Enam karya, enam penulis besar.


Selamat datang di dunia serba sengkarut.


•••


Resensinya:

Sengkarut, menilik artinya dalam KBBI: berjalin-jalin lilit-melilit; seluk-beluknya; kait-berkait; dan tidak keruan; tidak menentu. Tersebut adalah hal pertama yang saya cari usai membaca judul bukunya. Wah, buku ruwet, pikir saya kala itu yang membuat saya membelinya—selain harganya yang terjangkau—dan karena nama-nama penulis dalam kumpulan cerpen ini tidak kaleng-kaleng.


Terus terang membaca buku ini gampang-gampang enggak gampang juga. Ada cerita yang mengalir begitu saja sehingga tidak perlu membalik halaman untuk mengerti apa maksudnya. Namun, ada juga yang perlu saya cermati sungguh-sungguh, mengambil jeda sejenak untuk memahami secara utuh maksud penulis karena permainan diksinya.
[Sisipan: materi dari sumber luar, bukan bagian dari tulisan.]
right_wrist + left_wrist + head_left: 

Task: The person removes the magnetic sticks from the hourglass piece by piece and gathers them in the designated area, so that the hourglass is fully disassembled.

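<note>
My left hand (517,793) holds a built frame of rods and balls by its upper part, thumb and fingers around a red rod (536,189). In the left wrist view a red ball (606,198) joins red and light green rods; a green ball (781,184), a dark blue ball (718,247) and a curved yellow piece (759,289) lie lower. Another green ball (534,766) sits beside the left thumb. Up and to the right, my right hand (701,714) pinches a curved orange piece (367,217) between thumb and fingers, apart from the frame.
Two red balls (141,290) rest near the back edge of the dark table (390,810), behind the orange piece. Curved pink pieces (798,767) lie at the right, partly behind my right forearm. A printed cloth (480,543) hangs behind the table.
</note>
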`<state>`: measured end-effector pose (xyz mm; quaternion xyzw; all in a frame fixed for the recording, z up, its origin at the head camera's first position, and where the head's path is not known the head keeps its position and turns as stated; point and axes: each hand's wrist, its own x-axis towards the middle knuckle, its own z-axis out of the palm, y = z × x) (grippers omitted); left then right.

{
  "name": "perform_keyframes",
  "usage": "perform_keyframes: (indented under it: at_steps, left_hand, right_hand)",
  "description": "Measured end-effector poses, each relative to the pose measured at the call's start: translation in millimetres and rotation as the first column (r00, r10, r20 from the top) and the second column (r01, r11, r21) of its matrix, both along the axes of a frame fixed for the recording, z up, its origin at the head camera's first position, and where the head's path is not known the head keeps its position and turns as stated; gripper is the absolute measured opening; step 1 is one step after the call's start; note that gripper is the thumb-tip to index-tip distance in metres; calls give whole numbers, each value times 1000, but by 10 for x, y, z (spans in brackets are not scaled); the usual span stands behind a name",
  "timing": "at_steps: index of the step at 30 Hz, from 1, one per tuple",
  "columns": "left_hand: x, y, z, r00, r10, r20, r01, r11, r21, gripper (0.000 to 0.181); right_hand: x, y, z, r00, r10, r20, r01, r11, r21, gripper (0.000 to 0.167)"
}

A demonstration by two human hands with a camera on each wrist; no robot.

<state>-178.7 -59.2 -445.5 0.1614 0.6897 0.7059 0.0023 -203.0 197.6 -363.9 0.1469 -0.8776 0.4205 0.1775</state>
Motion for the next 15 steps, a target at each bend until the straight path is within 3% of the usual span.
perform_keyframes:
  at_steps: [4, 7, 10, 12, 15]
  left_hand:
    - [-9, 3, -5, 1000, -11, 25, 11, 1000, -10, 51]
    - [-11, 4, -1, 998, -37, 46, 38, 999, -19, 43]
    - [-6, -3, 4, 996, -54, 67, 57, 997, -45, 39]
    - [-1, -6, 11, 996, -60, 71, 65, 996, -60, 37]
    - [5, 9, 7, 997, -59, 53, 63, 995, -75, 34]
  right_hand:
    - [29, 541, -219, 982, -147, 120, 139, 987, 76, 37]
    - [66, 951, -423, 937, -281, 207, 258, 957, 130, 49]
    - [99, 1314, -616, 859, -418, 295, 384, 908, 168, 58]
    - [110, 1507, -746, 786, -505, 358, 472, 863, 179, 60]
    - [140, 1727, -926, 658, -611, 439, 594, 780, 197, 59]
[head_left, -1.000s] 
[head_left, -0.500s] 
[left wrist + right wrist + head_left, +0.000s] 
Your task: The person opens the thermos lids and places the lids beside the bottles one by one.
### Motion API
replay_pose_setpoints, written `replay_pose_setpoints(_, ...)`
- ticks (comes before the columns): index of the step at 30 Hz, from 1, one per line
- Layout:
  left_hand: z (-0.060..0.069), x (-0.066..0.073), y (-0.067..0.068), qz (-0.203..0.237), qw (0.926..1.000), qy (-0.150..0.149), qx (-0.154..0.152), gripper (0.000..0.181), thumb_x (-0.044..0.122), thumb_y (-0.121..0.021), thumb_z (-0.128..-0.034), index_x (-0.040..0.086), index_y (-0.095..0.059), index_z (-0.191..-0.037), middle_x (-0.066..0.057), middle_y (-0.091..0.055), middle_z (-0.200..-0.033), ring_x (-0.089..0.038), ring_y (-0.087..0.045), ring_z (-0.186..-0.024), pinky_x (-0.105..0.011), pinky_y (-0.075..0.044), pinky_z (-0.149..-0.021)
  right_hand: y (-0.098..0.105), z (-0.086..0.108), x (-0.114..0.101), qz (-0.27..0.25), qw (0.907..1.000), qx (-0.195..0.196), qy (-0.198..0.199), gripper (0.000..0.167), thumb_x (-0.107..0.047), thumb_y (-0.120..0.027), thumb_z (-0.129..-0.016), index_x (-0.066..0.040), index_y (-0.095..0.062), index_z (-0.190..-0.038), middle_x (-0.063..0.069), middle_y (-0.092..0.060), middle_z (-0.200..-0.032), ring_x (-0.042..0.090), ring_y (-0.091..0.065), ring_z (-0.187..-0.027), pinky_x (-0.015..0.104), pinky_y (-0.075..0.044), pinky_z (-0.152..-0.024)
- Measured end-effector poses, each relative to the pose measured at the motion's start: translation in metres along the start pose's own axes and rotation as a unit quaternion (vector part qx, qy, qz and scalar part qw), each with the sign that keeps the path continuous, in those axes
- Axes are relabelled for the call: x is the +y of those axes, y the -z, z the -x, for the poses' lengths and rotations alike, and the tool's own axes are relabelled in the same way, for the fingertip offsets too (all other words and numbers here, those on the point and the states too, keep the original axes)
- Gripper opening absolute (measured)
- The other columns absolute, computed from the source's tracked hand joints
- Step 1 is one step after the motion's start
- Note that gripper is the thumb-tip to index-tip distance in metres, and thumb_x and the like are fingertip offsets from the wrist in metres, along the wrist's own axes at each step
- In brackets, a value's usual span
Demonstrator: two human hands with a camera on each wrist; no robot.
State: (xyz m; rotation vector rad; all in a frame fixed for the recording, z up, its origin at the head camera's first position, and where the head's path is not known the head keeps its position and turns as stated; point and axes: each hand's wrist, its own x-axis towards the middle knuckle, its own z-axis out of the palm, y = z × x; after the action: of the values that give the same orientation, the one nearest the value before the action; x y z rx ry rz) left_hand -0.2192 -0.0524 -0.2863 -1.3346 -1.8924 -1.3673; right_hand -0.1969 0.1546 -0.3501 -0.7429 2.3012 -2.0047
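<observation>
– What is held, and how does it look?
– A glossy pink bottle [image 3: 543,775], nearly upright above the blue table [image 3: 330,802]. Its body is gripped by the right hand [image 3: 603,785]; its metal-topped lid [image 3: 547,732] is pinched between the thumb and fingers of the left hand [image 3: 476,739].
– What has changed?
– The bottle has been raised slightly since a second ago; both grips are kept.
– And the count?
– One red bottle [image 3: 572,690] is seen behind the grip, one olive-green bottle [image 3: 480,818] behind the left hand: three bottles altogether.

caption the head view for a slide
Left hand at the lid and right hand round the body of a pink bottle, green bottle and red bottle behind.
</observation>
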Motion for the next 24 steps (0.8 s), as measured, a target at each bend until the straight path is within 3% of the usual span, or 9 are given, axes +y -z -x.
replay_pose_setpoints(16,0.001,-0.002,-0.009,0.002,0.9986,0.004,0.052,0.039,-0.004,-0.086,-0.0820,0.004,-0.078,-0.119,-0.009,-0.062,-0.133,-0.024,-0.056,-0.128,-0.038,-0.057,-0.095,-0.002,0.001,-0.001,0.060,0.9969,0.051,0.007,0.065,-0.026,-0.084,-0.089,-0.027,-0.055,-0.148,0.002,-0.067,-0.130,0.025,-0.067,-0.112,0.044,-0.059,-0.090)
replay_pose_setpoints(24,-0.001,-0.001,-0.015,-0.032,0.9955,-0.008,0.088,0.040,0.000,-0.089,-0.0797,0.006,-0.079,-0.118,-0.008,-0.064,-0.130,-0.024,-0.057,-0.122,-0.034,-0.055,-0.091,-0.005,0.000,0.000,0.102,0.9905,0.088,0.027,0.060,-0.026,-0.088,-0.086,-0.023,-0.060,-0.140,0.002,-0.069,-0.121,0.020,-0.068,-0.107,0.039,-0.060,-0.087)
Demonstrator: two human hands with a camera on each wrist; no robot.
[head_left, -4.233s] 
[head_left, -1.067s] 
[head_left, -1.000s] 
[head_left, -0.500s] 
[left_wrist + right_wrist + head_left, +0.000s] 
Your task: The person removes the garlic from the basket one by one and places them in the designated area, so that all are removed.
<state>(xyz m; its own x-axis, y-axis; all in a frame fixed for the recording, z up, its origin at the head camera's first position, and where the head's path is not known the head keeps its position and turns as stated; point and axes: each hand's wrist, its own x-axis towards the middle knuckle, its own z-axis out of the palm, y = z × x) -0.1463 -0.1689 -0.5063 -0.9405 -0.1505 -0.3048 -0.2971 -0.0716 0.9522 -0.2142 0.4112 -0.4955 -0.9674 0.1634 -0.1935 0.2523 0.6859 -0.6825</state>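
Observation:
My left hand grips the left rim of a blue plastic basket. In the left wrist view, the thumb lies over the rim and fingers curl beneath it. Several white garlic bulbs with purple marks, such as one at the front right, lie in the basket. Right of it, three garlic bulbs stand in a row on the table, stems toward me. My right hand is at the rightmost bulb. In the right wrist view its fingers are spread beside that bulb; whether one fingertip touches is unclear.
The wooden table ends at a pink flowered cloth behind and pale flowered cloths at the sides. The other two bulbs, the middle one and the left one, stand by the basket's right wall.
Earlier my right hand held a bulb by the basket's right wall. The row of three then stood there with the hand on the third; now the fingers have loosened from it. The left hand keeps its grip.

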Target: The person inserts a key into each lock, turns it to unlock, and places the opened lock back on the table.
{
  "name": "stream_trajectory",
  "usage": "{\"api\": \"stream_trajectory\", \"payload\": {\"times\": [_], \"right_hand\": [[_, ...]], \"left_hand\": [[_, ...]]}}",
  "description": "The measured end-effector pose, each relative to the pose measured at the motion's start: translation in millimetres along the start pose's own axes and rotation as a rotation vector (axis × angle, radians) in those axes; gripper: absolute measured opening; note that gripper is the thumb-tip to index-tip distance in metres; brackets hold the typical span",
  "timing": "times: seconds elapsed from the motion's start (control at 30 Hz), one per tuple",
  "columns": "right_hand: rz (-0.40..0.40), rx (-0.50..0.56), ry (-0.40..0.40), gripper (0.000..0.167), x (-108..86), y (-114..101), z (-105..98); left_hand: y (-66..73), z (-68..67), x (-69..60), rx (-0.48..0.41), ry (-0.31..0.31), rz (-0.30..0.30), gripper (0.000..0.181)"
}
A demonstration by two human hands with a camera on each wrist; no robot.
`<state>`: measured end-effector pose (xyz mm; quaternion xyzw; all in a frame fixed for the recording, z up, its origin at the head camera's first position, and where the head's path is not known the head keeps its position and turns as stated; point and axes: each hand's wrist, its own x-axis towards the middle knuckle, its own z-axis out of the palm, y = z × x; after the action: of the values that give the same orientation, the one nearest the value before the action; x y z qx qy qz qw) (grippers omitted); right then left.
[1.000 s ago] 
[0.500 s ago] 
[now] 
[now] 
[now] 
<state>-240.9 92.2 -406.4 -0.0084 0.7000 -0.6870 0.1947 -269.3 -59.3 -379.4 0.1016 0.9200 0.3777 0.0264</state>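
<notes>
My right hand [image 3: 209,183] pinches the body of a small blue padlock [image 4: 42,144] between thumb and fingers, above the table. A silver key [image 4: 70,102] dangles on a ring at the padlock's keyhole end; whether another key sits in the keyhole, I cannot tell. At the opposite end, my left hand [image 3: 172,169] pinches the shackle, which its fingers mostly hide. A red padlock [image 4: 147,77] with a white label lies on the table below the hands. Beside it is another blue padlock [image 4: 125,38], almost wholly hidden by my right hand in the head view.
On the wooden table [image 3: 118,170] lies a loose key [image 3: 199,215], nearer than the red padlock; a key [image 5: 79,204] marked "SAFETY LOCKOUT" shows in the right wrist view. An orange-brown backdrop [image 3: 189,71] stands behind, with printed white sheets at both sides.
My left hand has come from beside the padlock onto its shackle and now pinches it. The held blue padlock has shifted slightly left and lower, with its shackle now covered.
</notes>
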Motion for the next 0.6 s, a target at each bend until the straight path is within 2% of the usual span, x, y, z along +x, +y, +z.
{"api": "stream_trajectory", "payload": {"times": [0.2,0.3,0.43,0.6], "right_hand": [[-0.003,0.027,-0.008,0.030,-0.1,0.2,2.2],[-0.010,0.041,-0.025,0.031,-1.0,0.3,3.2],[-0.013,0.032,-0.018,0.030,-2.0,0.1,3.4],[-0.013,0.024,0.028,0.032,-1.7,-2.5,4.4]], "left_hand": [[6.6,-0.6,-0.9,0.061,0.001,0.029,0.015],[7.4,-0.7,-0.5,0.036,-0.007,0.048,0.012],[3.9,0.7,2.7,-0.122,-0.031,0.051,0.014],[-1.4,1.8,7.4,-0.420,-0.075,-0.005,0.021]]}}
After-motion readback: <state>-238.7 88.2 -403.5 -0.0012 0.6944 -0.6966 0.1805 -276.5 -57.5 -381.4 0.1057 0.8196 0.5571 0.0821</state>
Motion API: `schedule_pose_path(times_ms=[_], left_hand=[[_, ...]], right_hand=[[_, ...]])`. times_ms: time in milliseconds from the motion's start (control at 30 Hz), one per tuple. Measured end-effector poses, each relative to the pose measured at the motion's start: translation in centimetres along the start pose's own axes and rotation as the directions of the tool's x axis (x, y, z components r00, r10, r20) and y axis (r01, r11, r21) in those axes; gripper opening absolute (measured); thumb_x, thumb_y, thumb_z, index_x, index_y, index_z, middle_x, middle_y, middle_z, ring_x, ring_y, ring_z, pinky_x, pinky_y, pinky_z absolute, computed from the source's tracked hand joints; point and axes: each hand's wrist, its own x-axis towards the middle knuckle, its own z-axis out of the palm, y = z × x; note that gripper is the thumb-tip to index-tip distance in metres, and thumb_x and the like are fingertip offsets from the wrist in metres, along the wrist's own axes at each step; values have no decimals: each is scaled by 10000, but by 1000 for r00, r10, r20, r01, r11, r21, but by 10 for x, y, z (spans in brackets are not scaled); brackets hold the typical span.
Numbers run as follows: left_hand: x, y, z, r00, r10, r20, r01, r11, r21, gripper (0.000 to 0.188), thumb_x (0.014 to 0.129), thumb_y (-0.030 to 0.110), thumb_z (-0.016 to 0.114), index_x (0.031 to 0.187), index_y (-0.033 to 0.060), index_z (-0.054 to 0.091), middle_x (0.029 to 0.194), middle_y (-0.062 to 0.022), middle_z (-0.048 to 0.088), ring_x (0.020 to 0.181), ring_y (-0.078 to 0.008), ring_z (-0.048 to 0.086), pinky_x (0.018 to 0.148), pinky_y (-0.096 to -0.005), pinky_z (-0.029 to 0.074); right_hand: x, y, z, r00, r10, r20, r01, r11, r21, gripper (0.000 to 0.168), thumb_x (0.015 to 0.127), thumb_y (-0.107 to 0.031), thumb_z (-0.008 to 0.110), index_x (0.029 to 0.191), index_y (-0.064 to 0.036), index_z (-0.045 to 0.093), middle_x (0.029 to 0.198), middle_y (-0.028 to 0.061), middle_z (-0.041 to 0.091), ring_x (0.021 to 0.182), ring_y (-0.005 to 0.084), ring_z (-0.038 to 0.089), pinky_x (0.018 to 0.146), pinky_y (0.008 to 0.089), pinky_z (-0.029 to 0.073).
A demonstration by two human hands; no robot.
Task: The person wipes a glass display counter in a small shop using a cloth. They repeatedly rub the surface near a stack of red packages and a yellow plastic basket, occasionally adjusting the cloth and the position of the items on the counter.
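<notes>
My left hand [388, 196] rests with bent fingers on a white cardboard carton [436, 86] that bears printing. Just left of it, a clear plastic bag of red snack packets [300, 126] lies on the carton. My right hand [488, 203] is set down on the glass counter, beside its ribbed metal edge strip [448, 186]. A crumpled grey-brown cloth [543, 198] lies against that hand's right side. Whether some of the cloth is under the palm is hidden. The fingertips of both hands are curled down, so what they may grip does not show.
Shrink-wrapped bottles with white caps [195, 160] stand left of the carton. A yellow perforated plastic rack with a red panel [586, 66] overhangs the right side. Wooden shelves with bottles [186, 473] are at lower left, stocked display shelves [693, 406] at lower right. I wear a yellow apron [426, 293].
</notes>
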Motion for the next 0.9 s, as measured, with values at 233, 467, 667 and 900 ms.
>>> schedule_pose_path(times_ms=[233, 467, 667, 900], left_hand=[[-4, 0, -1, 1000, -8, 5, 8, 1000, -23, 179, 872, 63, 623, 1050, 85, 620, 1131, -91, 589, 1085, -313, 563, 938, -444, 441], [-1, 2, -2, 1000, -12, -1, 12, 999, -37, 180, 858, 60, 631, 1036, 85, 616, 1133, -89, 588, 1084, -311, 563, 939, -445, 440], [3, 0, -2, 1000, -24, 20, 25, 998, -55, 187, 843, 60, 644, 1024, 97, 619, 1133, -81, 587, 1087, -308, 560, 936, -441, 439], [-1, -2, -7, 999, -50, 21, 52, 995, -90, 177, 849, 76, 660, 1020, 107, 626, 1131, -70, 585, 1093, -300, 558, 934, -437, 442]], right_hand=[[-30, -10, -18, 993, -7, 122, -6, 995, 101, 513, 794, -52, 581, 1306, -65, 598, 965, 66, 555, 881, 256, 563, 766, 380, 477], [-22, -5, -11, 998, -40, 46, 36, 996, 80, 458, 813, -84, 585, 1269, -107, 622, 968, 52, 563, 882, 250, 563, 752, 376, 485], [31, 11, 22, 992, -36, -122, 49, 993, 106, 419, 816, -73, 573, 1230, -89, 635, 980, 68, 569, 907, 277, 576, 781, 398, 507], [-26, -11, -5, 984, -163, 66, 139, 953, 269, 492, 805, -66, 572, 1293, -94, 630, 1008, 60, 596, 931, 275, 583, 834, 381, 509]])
Sengkarut, kumpulan enam cerpen dari penulis-penulis klasik lagi kenamaan Jepang pada masanya. Sesuai judulnya, buku ini menghadirkan nuansa carut-marut manusia dalam bentuk emosi yang berbeda. Bukan dalam konteks negatif, ya, melainkan condong ke arah memberikan perasaan yang macam-macam usai membacanya: ada yang manis dan menghangatkan, ada yang bikin penasaran, yang menyesatkan, yang mendebarkan, ada pula yang mengerikan sampai tidak menyenangkan hingga bikin terbayang-bayang. Sungguh berbanding terbalik dengan sampulnya yang indah nan menawan, hahaha.


Setiap penulis dalam buku ini mengambil tema yang sederhana dengan latar dan pesan yang tentu saja berbeda-beda, tetapi semuanya bermakna. Tulisannya juga khas Jepang: banyak monolog, metafora, bergulat dengan jiwa manusia, memancing nuansa misterius, detail-detail kecil dan jelas, minim aksi, dan berakhir apik-tapi-menggantung-ya-gitu-deh. Eh, jangan salah, ada plot twist yang menyertai meski tidak semuanya.


Saya menyukai bagaimana penerbit memutuskan menata buku ini sehingga ketika pembaca menuntaskan keenam ceritanya benar-benar akan meninggalkan kesan emosi yang tidak sama. Kalau bisa meraba, rasanya barangkali seperti judul kovernya: sengkarut, carut-marut dengan genre berbeda, tetapi tatkala menamatkannya: ibarat makanan, pembaca akan mendapatkan menu pembuka sampai hidangan penutup yang luar biasa. 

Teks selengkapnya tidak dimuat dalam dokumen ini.